THE RECORDS: Begin

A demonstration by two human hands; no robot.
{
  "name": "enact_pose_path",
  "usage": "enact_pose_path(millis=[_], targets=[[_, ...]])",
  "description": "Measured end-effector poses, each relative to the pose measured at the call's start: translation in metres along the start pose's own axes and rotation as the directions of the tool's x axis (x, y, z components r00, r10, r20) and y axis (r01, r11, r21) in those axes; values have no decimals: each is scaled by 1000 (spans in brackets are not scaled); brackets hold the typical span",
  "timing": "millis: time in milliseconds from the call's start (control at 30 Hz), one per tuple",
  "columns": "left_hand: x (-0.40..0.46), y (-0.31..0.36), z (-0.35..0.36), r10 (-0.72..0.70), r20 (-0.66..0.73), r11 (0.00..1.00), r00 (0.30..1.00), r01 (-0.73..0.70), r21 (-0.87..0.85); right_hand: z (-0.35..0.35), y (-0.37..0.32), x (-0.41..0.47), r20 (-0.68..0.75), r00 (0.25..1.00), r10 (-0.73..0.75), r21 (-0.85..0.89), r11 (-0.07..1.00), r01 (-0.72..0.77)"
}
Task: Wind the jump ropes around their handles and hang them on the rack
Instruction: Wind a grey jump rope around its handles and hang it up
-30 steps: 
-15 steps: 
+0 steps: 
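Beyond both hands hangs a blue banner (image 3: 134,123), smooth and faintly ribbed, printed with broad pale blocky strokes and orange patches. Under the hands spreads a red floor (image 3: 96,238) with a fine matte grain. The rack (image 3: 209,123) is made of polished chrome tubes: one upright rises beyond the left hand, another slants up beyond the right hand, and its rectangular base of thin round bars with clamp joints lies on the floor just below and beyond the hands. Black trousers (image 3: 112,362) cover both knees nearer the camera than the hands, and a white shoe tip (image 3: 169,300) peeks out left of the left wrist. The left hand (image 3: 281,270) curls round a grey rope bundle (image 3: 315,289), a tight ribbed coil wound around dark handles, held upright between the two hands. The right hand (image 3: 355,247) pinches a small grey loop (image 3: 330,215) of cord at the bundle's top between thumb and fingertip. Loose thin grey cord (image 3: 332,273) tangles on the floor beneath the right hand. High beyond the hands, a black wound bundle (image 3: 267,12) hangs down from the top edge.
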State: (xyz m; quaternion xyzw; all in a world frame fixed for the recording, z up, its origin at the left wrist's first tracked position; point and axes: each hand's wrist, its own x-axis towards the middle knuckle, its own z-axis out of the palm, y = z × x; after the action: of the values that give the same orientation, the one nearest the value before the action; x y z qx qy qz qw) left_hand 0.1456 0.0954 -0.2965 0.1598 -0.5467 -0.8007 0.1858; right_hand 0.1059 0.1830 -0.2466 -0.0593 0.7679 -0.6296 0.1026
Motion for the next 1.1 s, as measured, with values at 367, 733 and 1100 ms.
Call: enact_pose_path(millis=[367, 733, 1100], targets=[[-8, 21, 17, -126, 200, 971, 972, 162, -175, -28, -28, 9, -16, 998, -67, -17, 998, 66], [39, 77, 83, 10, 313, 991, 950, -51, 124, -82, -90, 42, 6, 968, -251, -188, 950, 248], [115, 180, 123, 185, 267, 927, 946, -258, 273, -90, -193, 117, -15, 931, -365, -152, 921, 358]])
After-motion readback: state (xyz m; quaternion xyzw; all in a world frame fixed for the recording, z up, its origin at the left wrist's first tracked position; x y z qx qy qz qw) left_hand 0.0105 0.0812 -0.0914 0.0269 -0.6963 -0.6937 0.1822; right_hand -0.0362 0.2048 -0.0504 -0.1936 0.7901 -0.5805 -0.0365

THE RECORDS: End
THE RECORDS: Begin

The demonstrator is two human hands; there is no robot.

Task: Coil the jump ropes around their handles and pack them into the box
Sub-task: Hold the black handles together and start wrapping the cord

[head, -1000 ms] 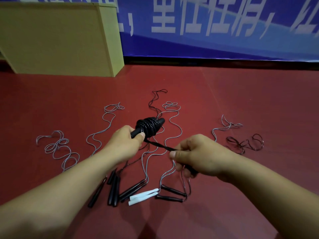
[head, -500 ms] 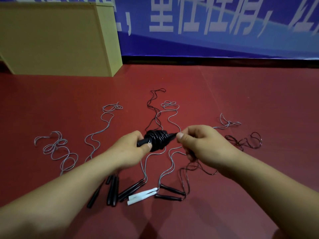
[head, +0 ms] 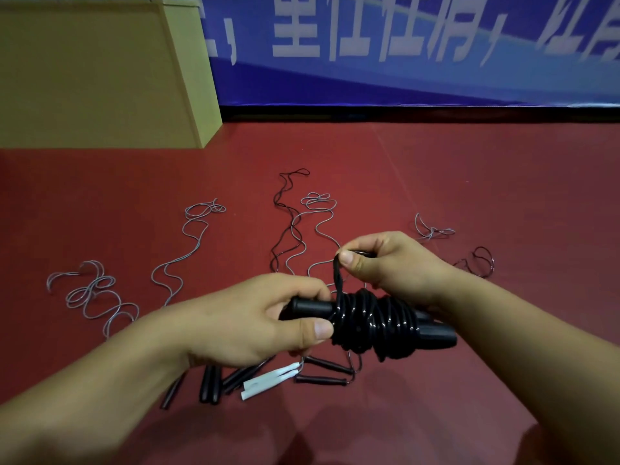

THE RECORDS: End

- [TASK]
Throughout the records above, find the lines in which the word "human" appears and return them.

- [EXERCISE OUTPUT]
A demonstration by two human hands; no robot.
The demonstrator is two human hands; there is no robot.

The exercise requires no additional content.